## Task item:
Each line in the records below that has the word "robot" should be copied.

────

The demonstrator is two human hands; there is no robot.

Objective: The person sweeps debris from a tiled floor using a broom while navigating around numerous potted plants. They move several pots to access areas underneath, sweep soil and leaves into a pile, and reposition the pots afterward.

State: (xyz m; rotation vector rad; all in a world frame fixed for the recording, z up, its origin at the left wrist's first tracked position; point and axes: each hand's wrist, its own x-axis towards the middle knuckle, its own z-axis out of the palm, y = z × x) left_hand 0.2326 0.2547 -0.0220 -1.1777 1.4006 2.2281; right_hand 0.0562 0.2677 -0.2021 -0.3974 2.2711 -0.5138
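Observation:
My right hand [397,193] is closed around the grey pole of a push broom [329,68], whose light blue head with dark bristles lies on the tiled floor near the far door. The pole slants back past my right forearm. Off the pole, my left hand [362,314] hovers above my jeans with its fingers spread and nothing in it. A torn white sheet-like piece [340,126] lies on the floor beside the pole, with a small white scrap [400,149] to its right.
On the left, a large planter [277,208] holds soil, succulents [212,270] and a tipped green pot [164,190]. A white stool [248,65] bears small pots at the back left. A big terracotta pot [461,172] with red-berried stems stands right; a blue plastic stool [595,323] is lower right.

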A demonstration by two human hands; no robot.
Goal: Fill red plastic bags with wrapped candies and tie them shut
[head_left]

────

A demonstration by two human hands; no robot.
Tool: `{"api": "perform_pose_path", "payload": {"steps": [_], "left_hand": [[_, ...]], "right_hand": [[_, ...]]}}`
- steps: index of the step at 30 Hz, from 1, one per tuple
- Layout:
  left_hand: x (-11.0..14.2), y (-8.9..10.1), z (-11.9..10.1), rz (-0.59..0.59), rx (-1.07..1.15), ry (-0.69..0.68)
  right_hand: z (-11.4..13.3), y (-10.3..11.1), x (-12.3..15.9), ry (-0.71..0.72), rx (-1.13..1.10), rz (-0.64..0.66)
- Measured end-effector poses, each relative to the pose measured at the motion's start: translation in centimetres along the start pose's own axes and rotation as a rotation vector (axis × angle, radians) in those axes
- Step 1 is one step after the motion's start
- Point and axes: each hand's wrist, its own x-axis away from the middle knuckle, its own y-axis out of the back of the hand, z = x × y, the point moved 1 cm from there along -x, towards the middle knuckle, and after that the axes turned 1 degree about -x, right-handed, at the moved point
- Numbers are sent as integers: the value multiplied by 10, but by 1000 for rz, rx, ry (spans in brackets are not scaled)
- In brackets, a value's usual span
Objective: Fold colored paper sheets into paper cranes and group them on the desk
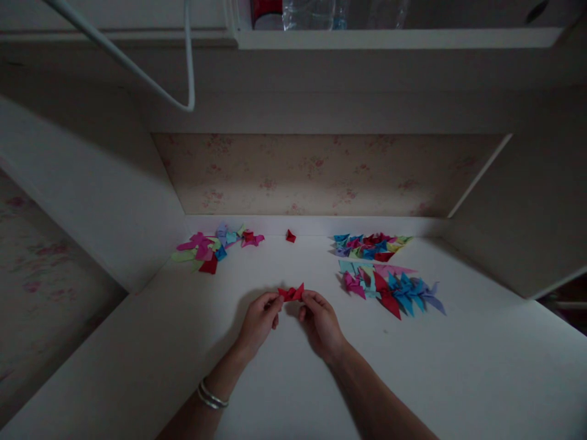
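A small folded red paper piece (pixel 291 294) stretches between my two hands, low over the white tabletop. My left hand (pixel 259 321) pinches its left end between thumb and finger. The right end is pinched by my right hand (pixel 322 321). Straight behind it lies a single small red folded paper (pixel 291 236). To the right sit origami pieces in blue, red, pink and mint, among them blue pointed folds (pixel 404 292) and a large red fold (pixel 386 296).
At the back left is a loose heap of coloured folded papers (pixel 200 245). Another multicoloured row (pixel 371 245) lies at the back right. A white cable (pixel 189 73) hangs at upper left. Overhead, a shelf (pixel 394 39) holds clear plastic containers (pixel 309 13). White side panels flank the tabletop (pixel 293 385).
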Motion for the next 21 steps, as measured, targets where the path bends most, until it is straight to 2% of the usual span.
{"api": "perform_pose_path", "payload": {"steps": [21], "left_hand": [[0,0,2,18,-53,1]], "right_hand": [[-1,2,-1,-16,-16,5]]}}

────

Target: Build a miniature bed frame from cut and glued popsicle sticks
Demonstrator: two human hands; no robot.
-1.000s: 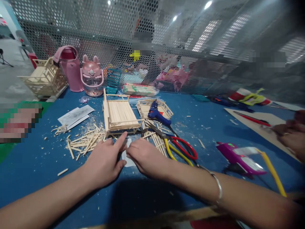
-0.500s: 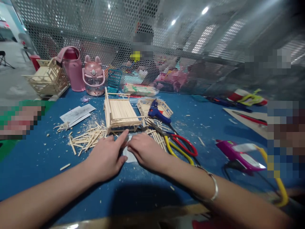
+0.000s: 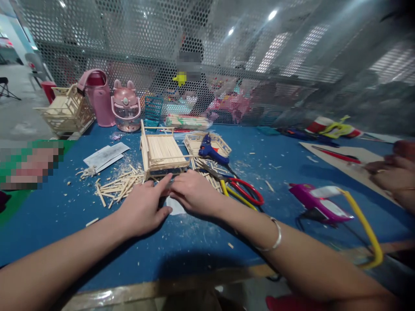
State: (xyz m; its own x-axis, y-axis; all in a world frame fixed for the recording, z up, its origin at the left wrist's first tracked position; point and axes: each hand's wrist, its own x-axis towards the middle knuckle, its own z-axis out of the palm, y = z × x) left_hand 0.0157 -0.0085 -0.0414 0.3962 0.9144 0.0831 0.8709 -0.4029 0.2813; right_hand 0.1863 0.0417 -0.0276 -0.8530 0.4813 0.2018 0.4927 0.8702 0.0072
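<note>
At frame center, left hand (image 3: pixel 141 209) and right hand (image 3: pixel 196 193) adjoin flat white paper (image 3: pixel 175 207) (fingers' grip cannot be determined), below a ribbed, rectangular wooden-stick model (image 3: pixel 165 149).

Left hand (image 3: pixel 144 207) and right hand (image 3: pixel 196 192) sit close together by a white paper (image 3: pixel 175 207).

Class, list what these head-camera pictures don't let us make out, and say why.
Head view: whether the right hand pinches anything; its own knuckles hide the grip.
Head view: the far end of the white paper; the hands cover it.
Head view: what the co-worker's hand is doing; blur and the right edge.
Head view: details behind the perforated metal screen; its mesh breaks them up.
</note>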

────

## Exercise response:
The demonstrator is two human hands; there is no robot.
A demonstration by two human hands; no robot.
A demonstration by two human hands; no robot.
Demonstrator: two human hands; no robot.

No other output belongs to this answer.